IForgeIron is a family forum and will not tolerate personal attacks toward anyone. Noob or not, your posts are read and the information is given due consideration.


I wasn't trying to be rude or attack anyone, I ment it in a playful mannor, sorry for the confusion.
________________________

Glenn: Mud dabbers are horrible things, one stung my aunt and her leg swelled and said it was a terrable pain, also one dropped my dad. Besides that fact, how would a nest make a good flux? Does it have something to do what the mud dabber did to make the nest?

The English language is flat when typed. You can not see the facial expressions that are many times needed to understand when something is said in fun or in being serious. Usually this can be corrected by :) or (grin) or LOL or other indications.

---------------

From what I understand the dabbers collect some fine (as in not course) material that some blacksmiths then collected and crush for use as a flux.

I collected a couple of nests before the new dabbers hatched and the nest was divided into compartments, one cocoon per compartment and the rest of the space packed with spiders. The spiders were quite alive and moving but under the influence of something putting them in some sort of suspended state.

You will need to wait till the young dabbers have hatched and then remove the dabber cocoons and any spiders left in the nest (grin).

I would guess that the dabbers should be gone by fall, and can report on the nest as a flux after some testing.

I was not offended; I was worried that I had offended. The one thing I have learned from experience is that catagorical statements are almost always wrong--life the universe and everything is often so weird that there is almost always an exception to anything you can think of.

Glenn: on the use of dabbers (mud daubers where I come from?) as an inactive flux it should work best for wrought iron that takes real high temps needed to liquify the scale really well and then perhaps mild steel. it will probably be the least useful for high carbon steels which don't like the high temps. (the japanese sword forgers use a clay ash mixture, though I will note that they start at almost 2% carbon content and after many welding cycles end up at 0.5% so decarb is not only tolerated but expected)

Back on sand, here in the Phoenix Home Depot I can get "silica sand" which is a graded white quartz like sand that is very different from "play sand" which is nothing more then a sterilized "masonry sand". Perelite is sold in the garden section in huge bags at a very reasonable price.
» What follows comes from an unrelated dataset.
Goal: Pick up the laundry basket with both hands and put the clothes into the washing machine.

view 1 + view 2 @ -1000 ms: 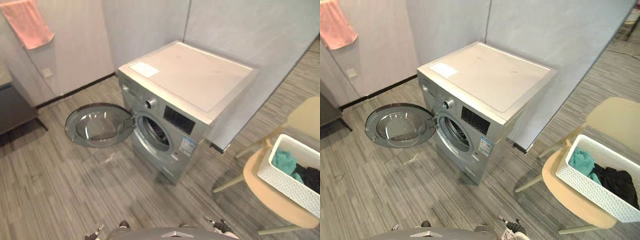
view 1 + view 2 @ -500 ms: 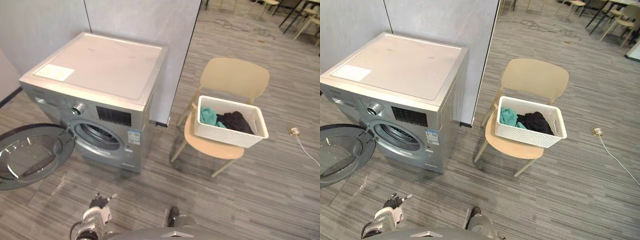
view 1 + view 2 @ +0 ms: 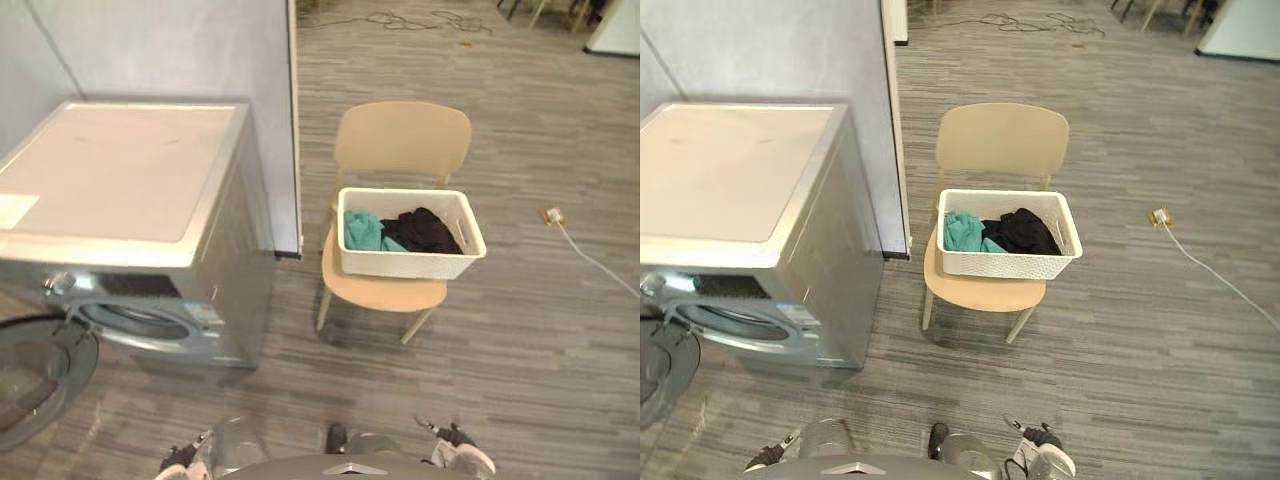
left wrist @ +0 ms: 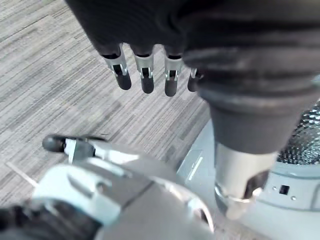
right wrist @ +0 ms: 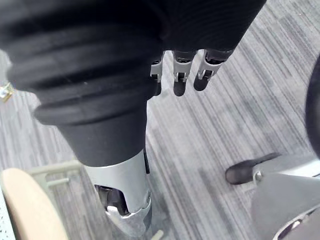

I have never found fire clay at my local Home Depot nor fire bricks. For them I need to go to a masonry supply yard. Is this guy building a forge bottom or melting furnace? Collecting Mud Dauber nest for a flux sure seems like a lot of work. If you want to spare the life of the grub wait until spring when they hatch and have consumed the spider. That way the next generation of wasp are ready to prey on garden pests.

Spiders prey on garden pests too; we had a lovely argiope by the front door this morning...

Of course I don't think I would try that trick with a tarantula hawk!